General News of Thursday, 26 January 2017
Parliament has lauded ECOWAS for its timely intervention in resolving the stalemate in the aftermath of the elections in The Gambia with the deployment of troops which compelled Alhaji Yayah Jammeh to step down.
Members of Parliament (MPs) further expressed appreciation to the ECOWAS troops for not employing military intervention to oust the former Gambian President and as a result saving the people of that country from the consequences of a bloody aftermath.
The debate came up for discussion yesterday on the floor of Parliament, when the MP for Efutu, Mr Alexander Afenyo-Markin, made a statement that a perennial challenge to the peace and security in the sub-region was dispute over election results.
He recalled Mr Jammeh’s initial acceptance of the election results having lost to Mr Adama Burrow only to withdraw his acceptance of the results.
He said in the past decade, animosity arising out of political disagreements particularly with regard to elections led to violence and that efforts at intervening in such conflicts were sometimes done without conviction.
Mr Afenyo-Markin said it was pleasing to note that even after Mr Jammeh’s departure, there were still ECOWAS troops in The Gambia to safeguard peace and security.
Contributing to the debate, the Minority Leader, Mr Haruna Iddrisu, urged the new Gambian government to work towards reforming the electoral laws in the country in order to protect the electoral system.
According to him, it was more gracious for losers inn an election to accept defeat and victors considerate in victory. He said electoral reforms in The Gambia must spell out clearly how long a president must stay in office.
He said Ghana demonstrated high political maturity when power was peacefulyl transfered to a new crop of leaders, with former President John Mahama being given a role by the new government to mediate in The Gambian crisis.
The Deputy Majority Leader, Ms Sarah Adjoa Safo, expressed concern over leaders in the sub-region who refused to step down after losing elections.
She said such development painted a gloomy picture about the ECOWAS sub-region in particular and Africa as a whole.

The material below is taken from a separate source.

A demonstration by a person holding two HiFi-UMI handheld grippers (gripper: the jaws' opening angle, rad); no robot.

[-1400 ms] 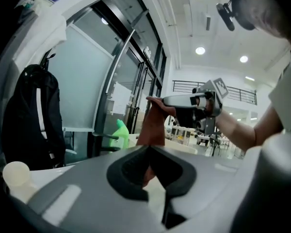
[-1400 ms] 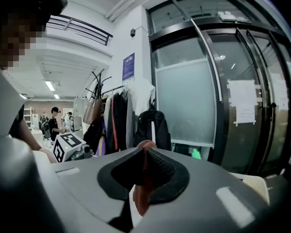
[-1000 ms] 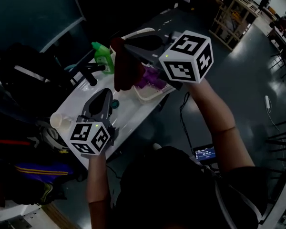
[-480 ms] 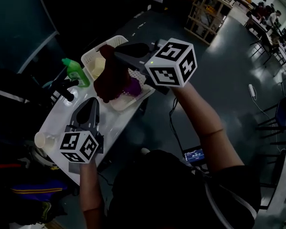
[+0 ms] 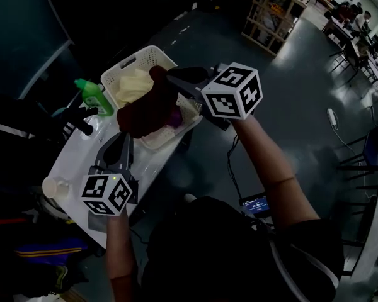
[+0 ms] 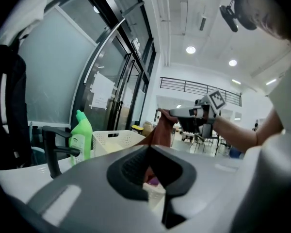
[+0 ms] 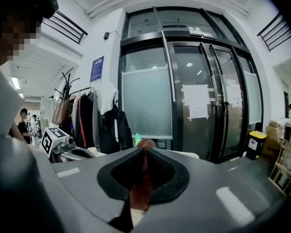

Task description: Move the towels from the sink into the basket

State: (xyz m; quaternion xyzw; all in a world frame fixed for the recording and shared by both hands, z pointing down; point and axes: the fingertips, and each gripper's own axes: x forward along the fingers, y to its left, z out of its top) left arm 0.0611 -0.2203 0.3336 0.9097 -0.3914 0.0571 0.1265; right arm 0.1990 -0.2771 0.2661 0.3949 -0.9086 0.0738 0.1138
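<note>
My right gripper (image 5: pixel 159 73) is shut on a dark red towel (image 5: pixel 143 111), which hangs from its jaws over the middle of the white basket (image 5: pixel 133 58). In the right gripper view the red cloth (image 7: pixel 140 195) is pinched between the jaws (image 7: pixel 144 153). A yellow towel (image 5: pixel 132 80) and a purple towel (image 5: pixel 174 116) lie in the basket. My left gripper (image 5: pixel 124 139) hovers shut and empty over the white sink counter (image 5: pixel 75 162), short of the basket. From the left gripper view (image 6: pixel 149 150) I see the towel (image 6: pixel 161 130) dangling ahead.
A green bottle (image 5: pixel 92 95) and a black faucet (image 5: pixel 75 124) stand at the counter's back edge. A paper cup (image 5: pixel 53 186) sits at the near left. Coats hang on a rack (image 7: pixel 94 118) beyond the counter. Shelving (image 5: pixel 278 17) stands far right on the grey floor.
My right gripper has come down and forward with the red towel, which now hangs over the basket's middle. The left gripper has drifted a little toward the basket.
</note>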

Ms Safo underscored the need for African leaders to conduct themselves in a manner that would not compromise the peace and security of their respective countries and endanger the lives of women and children who suffer the most when there was conflict.
The MP for Okaikoi Central, Mr Patrick Boamah, was of the view that the sub-region was resource constrained, a situation that made it difficult to effectively deal with conflicts when they arose.
He therefore, called on leaders in the sub-region to address the issue as a matter of urgency especially as Liberia prepared for the polls in October this year.
The MP for Tamale Central, Alhaji Inusah Fuseini, said it was the collective resolve of African leaders not to condone dictatorship in the sub-region and as such it was incumbent on all to respect the will of their people.
Mr Frank Annor-Dompreh, Ms Laadi Ayamba, Dr Kwabena Donkor and Mr Kojo Oppong Nkrumah, who are Members of Parliament for Nsawam-Adoagyiri, Pusiga, Pru East and Ofoase Ayirebi respectively also contributed to the debate.